Aim of the task: Provide a character-exact reproduction of the lines from the line with "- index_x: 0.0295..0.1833" to the end of the entries.

Records from a data source
:::::

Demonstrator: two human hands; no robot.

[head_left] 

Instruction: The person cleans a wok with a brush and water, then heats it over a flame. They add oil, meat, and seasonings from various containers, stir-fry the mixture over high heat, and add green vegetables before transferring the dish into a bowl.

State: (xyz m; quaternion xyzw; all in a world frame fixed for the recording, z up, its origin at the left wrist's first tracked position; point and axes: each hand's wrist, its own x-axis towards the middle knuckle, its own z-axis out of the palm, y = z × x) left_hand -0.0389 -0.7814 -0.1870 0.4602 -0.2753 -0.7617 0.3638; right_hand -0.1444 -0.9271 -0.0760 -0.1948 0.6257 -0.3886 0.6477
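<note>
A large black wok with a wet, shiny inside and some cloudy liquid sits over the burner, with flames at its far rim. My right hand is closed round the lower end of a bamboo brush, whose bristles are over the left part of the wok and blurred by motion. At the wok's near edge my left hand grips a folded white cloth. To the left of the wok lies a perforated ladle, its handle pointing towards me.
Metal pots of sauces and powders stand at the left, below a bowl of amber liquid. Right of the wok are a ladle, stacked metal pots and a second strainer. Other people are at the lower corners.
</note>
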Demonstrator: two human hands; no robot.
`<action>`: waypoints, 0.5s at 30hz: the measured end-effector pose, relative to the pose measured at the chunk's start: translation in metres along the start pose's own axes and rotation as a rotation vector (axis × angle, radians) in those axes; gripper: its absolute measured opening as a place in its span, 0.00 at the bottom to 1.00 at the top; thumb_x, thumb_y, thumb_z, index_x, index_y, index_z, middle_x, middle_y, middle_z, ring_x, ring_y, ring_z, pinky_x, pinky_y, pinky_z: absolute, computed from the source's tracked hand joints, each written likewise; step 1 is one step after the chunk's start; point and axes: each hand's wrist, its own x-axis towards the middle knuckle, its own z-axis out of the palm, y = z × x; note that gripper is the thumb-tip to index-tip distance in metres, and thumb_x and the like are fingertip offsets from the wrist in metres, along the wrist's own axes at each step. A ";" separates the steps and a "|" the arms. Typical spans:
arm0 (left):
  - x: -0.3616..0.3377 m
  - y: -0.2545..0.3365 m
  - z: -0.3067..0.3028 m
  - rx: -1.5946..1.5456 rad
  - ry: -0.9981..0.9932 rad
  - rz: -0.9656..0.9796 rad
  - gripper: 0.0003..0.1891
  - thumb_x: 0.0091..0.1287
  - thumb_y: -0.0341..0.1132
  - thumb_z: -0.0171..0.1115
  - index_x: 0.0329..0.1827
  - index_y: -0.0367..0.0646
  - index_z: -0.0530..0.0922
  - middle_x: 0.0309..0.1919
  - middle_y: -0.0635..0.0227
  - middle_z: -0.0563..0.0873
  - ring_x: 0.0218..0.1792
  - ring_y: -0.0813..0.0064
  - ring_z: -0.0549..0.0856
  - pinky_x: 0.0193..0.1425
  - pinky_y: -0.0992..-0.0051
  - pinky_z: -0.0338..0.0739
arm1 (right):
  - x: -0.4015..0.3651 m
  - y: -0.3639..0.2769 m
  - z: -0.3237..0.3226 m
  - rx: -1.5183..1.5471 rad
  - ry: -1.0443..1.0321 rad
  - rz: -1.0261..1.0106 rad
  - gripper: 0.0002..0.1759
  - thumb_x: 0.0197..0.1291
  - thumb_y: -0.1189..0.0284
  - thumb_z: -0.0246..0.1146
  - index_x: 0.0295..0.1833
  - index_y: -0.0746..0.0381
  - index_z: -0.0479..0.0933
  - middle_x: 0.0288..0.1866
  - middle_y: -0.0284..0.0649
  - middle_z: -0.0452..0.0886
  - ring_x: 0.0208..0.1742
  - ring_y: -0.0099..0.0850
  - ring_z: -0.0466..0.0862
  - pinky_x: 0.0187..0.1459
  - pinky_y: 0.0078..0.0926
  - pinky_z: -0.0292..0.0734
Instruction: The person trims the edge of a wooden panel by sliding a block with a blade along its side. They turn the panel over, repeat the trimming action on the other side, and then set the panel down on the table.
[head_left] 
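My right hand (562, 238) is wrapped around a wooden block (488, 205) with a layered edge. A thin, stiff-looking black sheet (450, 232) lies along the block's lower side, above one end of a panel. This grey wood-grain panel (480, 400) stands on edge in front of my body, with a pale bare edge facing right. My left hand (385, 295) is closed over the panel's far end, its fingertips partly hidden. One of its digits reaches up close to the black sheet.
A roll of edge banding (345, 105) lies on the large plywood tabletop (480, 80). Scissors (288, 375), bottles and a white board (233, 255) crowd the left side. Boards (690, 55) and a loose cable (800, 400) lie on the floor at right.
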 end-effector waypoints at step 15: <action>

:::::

Written solution:
  - index_x: 0.0295..0.1833
  - index_y: -0.0746..0.0381
  - index_z: -0.0479..0.0933
  - middle_x: 0.0288..0.1866
  - middle_y: -0.0284..0.0649
  - middle_z: -0.0452..0.0886
  - ring_x: 0.0208..0.1742
  - ring_y: -0.0099..0.0850
  - ring_z: -0.0466..0.0862
  - pinky_x: 0.0187..0.1459
  - pinky_y: 0.0078..0.0926
  - pinky_z: -0.0292..0.0734
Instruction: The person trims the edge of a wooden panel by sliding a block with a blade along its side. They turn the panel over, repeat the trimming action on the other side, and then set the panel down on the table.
[head_left] 
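My right hand (562, 238) is wrapped around a wooden block (488, 205) with a layered edge. A thin, stiff-looking black sheet (450, 232) lies along the block's lower side, above one end of a panel. This grey wood-grain panel (480, 400) stands on edge in front of my body, with a pale bare edge facing right. My left hand (385, 295) is closed over the panel's far end, its fingertips partly hidden. One of its digits reaches up close to the black sheet.
A roll of edge banding (345, 105) lies on the large plywood tabletop (480, 80). Scissors (288, 375), bottles and a white board (233, 255) crowd the left side. Boards (690, 55) and a loose cable (800, 400) lie on the floor at right.
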 end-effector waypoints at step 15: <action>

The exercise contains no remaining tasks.